The brigade landed at Hopoi north of Lae on 4 September and with 7 Division occupied Lae on 16 September. Platoon 2 left Orde Bay by barge for Lae.
On 21 September 1943, Platoons 3 and 1 joined a convoy for Finschhafen and on 22 September landed with the 20th Brigade at Scarlet Beach. 'Blue' Norm Bashford was awarded a Military Medal in this action.
The platoons afforded engineer support during the capture of Satelberg and the drive to Sio where 9 Division handed over to 5 Division and returned to Australia on 13 January 1944.
The platoons were attached to 5 Division and went to Madang working on roads and the airstrip. Platoons 3 and 1 left Madang on 3 August on MV Van Heutz.

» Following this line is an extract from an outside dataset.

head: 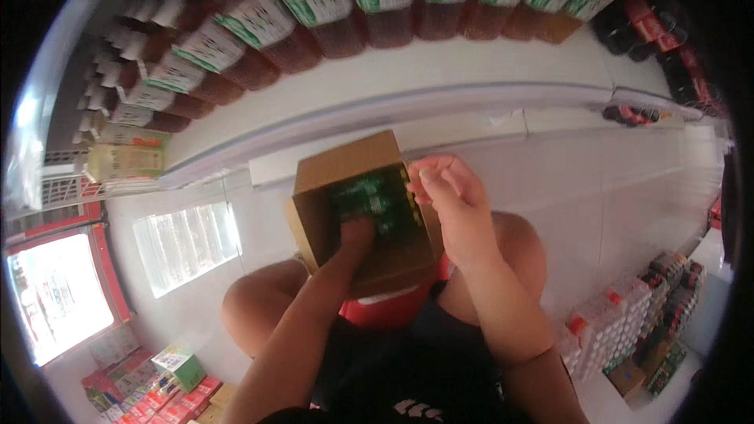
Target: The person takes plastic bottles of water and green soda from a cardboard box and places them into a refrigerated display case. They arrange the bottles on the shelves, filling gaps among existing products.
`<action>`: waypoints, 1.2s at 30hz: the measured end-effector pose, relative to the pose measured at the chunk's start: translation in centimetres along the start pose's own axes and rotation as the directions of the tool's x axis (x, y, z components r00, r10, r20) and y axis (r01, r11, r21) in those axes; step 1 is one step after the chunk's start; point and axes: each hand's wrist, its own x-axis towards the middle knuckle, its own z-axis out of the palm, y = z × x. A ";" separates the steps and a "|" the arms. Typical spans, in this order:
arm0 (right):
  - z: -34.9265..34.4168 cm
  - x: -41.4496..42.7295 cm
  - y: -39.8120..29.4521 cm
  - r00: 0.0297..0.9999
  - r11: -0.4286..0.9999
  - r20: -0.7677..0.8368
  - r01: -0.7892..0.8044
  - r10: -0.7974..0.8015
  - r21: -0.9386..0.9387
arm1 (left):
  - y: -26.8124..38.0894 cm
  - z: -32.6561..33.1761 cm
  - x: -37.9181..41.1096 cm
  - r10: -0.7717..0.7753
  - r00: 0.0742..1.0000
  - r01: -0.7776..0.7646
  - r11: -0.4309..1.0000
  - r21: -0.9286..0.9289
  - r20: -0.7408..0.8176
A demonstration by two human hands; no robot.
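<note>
An open cardboard box (347, 168) sits tilted between my bent knees. Several dark green, shiny packages (368, 197) lie inside it, their details blurred by shadow. My left hand (357, 232) reaches down into the box and its fingers meet the green packages; whether they grip one is hidden. Just beyond the box's right edge is my right hand (450, 188), palm partly up with fingers curled. A contact between its fingertips and the box edge is too blurred to judge. Under the box, something red (386, 309) shows between my legs.
Ahead runs a white shelf (412, 65) lined with large bottles of reddish-brown drink (389, 26). Dark bottles with red labels (651, 29) stand at its right end. Packaged goods (612, 312) are stacked on the floor at right. Cartons (179, 368) and a bright glass-door cooler (62, 294) are at left.
</note>
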 end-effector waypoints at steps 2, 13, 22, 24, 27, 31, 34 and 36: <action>0.5 -0.2 -0.3 1.000 1.000 -0.017 -0.009 0.009 -0.029 | -0.8 -1.0 -1.8 0.048 0.996 -0.045 0.998 0.035 -0.075; 0.9 0.4 0.6 0.999 0.998 -0.001 0.049 -0.049 0.034 | -3.5 -35.1 -20.5 0.267 0.217 -0.571 0.815 0.100 -0.939; 0.6 1.4 0.9 0.999 0.998 0.013 0.047 -0.048 0.046 | -3.4 -58.3 -27.1 -0.101 -0.167 -0.713 0.700 0.049 -0.981; 0.0 1.5 0.5 0.999 0.998 0.015 0.048 -0.049 0.050 | -3.0 -62.3 -25.1 -0.159 -0.137 -0.717 0.697 -0.013 -0.978; 0.9 0.7 0.3 0.999 0.999 0.036 0.016 -0.018 0.044 | -7.3 -65.8 -20.9 -0.214 -0.095 -0.633 0.767 -0.108 -0.972; 0.0 1.3 0.5 0.998 0.998 0.053 0.033 -0.036 0.048 | -7.4 -67.8 -19.1 -0.267 0.042 -0.663 0.713 -0.227 -0.963; -0.2 1.3 0.2 0.998 0.999 0.049 0.033 -0.035 0.040 | -6.5 -67.8 -19.6 -0.281 0.106 -0.755 0.601 -0.261 -0.954; -0.3 1.3 0.0 0.998 0.998 0.051 0.032 -0.035 0.053 | -5.8 -67.3 -20.4 -0.314 0.101 -0.799 0.540 -0.265 -0.944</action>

In February 1945, the unit entered camp at Petrie in Queensland and had an Motor Transport platoon under Lt J Hunter, added to its strength. On 3 March the unit left on MV Searay for Morotai to prepare roads and camp sites for 7 and 9 Divisions, which were due there in May.
In June, the unit joined a convoy for the Borneo invasion and on 10 June, Platoon 4, under Lt Griffith, landed at Brookton on the mainland. Platoon 2 under Capt E Harvey and Lt Try, and Platoon 3 under Capt NS Duncan and Lt J Hunter, landed on Labuan Island.
Organised resistance ceased on 21 June and the Japanese surrender came on 14 August 1945. The unit was redundant and came home under the points system.
The unit was a very small cog in a vast machine but its members were proud of the unit and the mates they served with.